Be sure to understand the operation of this circuit. What happens when you close more than one switch at once? Imagine what you would have to do to encode the entire 256 ASCII character set every computer uses. Note that in the ASCII character set, the numbers 0-9 are not actually defined as their own value: they are encoded as decimal numbers 48-57. In character encoding, the colon follows 9, so in our scheme would be given the decimal value 10. If we wanted to add decimal value 10 to this circuit, what would that additional part of the circuit look like? (Either draw it into the circuit given, or describe in words what circuit element goes where.)

B. Logic Circuits - another building block

Caution, in all work with logic circuits:

1) Never apply > 5V or <0V to the digital circuits or to the Logic Probe and Digital Pulser.
2) Never run TTL circuits from any supply other than +5V and GND.

Violating these rules results in certain destruction of various IC’s and equipment.

You can create the needed 5V and 0V signals in a number of ways:

Logic Probe and Digital Pulser

The LP and DP are very easy to use, but you must take precautions to hook them up correctly and to not give them voltages greater than 5V!

I will show you how to use the LP and DP, and in addition you can use the instruction manuals. Be sure they are set for the correct type of logic (TTL in this case).

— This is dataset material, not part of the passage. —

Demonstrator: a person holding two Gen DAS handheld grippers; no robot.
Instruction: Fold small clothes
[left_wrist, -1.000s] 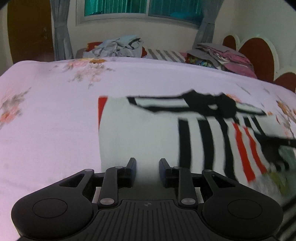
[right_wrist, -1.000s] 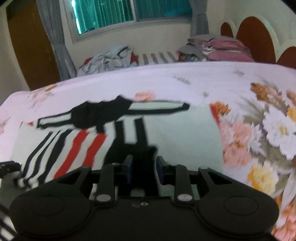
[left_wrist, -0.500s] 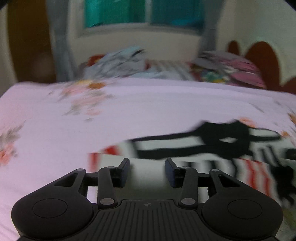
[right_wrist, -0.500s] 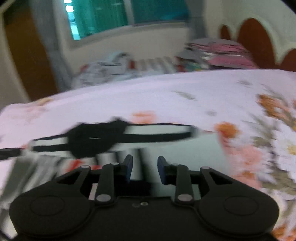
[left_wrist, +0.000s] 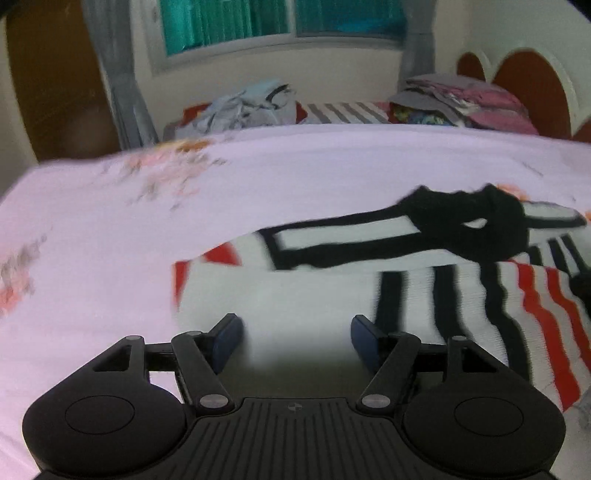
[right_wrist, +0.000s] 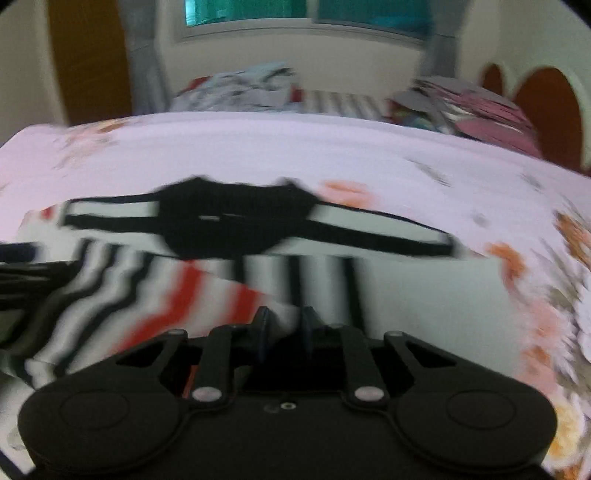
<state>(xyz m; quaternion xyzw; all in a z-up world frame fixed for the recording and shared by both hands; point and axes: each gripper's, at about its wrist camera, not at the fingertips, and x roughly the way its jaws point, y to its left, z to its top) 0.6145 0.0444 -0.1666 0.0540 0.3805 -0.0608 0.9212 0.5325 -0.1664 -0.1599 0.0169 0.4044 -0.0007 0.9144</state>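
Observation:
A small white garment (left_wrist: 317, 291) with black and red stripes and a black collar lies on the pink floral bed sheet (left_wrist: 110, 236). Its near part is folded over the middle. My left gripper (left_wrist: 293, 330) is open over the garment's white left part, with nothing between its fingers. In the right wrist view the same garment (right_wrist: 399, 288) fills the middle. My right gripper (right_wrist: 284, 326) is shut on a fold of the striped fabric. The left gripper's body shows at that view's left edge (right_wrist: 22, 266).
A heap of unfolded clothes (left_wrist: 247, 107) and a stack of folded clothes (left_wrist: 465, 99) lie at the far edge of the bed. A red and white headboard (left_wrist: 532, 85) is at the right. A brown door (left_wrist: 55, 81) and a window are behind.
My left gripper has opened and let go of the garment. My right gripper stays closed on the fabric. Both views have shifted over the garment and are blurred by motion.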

B1: Discrete Component Gates

Diode Gates

Build the diode OR gate. Be sure you understand the operation of the LP and DP by using the DP as one of the inputs, and detecting the output with the LP. Power them with a 5V power supply. Try using both a single pulse and a continuous pulse input. Then try setting one of the inputs at a level 5V using the power supply, and detect the output with the LP.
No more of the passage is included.